825 ng of sample and reference cRNA was mixed and fragmented. cRNA was hybridized to whole mouse genome (4 × 44 K) microarrays (Agilent Technologies Inc.) in stainless steel chambers. A block design was used with three samples and one control placed on each slide. Hybridization was carried out in a rotating hybridization oven in the dark at 65 °C and 10 rpm for 17 h.

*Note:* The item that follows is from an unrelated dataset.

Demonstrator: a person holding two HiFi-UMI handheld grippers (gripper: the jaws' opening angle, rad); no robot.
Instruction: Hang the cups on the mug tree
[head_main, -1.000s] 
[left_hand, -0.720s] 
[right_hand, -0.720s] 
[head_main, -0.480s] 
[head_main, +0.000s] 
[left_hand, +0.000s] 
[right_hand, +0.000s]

The slides were then washed for 1 min in each of Agilent’s Gene Expression Wash Buffers 1 and 2. Arrays were scanned on an Agilent DNA Microarray Scanner at 5 μ resolution using Agilent Scan Control software and data were extracted using Agilent Feature Extraction 9.5. A reference

design (Kerr, 2003 and Kerr and Churchill, 2001) with arrays as blocks of size 2 (each block containing the corresponding reference: Dabrafenib supplier Cy3 = green and sample: Cy5 = red channels) was used to analyze the median signal intensities of the two-color microarray data. The experiment included main effects of dose (4

levels, including control), time (2 levels) and dose-by-time interaction. Five biological replicates per condition were used for each of the eight conditions, for a total of 80 microarrays. Six MSC and four TSC “outlier” microarrays were removed based on quality control checks (i.e., poor signal intensity, high background, etc.), leaving a minimum of 3 replicates per group. The background signal intensity for each array was estimated using the 153(−)3xSLv1 negative controls present on each array. All pre-processing of the data was conducted 4-Aminobutyrate aminotransferase using R (R Development CoreTeam, 2005 and Yang et al., 2002). The data were normalized using the LOWESS normalization method in the R library “MAANOVA”. Differential Sirolimus cost expression

between the control and exposed samples for each of the three dose levels at each of the two time points was tested using the MAANOVA library (Wu et al., 2003). The ANOVA model was fitted to include the main effects of dose and time, with a dose by time interaction term and the array as a blocking variable. The Fs statistic ( Cui et al., 2005), a shrinkage estimator, was used for the gene-specific variance components, and the associated p-values for all the statistical tests were estimated using the permutation method (30,000 permutations with residual shuffling). These p-values were then adjusted for multiple comparisons using the false discovery rate approach ( Benjamini and Hochberg, 1995). The least squares mean ( Goodnight and Harvey, 1978 and Searle et al., 1980), a function of the model parameters, was used to estimate the fold change for each pairwise comparison of the six pairwise comparisons of interest among the eight treatment-by-time groups. The microarray data for this experiment has been submitted to the Gene Expression Omnibus (GEO) repository and can be accessed under record number GSE44603. Visualization and analysis of significantly changing genes was performed using GeneSpring GX 7.3 (Agilent Technologies).